Peter Hochstein said...

I once went up to East Harlem in the middle of the night to cover what was thought to be a gang war, only to discover it was merely a revenge killing by a local thug, who spitefully offed a couple of brothers of a girl who had spurned him.

I dutifully phoned it in and return to the city room of the New York Post, only to discover the first edition coming off the press with a front page headline that said something like: EAST HARLEM GANG WAR! TWO DEAD.

I furiously approached the rewrite man, to whom I had phoned the facts, which he had twisted like a scientist bending negative data to result in the outcome he wanted.

"I told you it wasn't a gang war!" I yelled.

The rewrite man, one Al Aronowitz, calmly picked up the first edition of the paper, studied the front page headline and then said, "What do you mean it wasn't a gang war? It says right here in the paper it was a gang war."

"Piping a story" (the term stems from dreams derived from an opium pipe) was considered SOP on some papers in those days.

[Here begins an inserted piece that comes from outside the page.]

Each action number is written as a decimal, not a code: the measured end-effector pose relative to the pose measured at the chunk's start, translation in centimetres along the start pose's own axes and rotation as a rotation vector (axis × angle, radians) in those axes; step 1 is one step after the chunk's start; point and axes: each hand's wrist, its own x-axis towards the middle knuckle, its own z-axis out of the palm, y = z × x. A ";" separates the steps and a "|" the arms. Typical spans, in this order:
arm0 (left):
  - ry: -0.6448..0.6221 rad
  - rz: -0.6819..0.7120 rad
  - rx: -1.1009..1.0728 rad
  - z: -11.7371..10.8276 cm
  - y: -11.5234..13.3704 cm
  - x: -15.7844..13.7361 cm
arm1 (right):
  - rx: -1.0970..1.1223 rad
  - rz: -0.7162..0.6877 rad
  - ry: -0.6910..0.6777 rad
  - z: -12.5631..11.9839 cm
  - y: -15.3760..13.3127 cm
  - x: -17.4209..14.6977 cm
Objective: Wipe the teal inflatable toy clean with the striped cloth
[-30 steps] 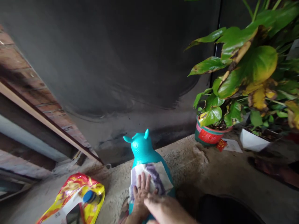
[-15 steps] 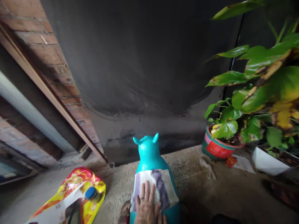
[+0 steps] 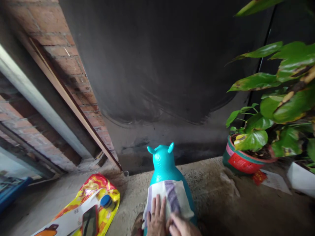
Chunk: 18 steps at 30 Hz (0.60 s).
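A white and purple striped cloth is draped over the back of a turquoise inflatable animal toy with two upright ears or horns. My left hand lies flat on the cloth, its fingers stretched out, with a ring on one finger. Beside its thumb, my right hand rests at the cloth's lower part, fingers bent and pressed together. What those fingers hold, if anything, is hidden. The bottom edge of the view cuts off both hands.
On the left, a yellow and red plastic bag lies under white packaging, a blue-capped container and a dark phone-like object. A dark panel stands ahead. Right, a potted plant neighbours a white planter.
My right hand has come further into view, onto the cloth beside my left thumb. My left hand stays flat on the cloth. The view has shifted, moving the scene rightward.
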 end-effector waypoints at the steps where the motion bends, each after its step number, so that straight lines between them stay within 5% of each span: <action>1: -0.006 -0.014 0.019 0.3 -0.1 -0.4 | 0.003 -0.001 -0.029 1.3 1.1 -1.6; 4: -0.049 -0.036 0.028 -0.5 0.2 -0.1 | -0.168 0.161 -0.121 6.4 3.7 -2.7; 8: -0.159 -0.056 -0.001 -3.5 0.7 3.0 | -0.215 0.193 -0.096 11.1 5.6 1.5; 13: -0.124 -0.032 -0.092 -4.5 -0.1 5.9 | -0.127 0.137 -0.079 10.8 6.1 5.3; 18: -0.119 -0.043 -0.054 -3.5 0.0 4.0 | -0.111 0.163 -0.078 11.5 6.1 2.6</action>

This true tale and more can be found in my e-book, 'HEIRESS STRANGLED IN MOLTEN CHOCOLATE AT NAZI SEX ORGY! A MEMOIR"

Ken Houghton said...

I was in a restaurant a few years ago with several people. A rather prominent sports broadcaster was at the bar.

He also had a broadcaster's voice, so while we were enjoying bottles of Oregon Pinot Noir, he was asked if he would ever cover The Masters.

He answered honestly, "I don't enjoy golf, so I let the people who want to be there cover it."

Apparently, this theory hadn't made it to Louisville by the mid-1970s.

Buce said...

Heh. Sixties. And for $110 a week I did what they told me.

Buce said...

Heh. Sixties. And for $110 a week I did what they told me.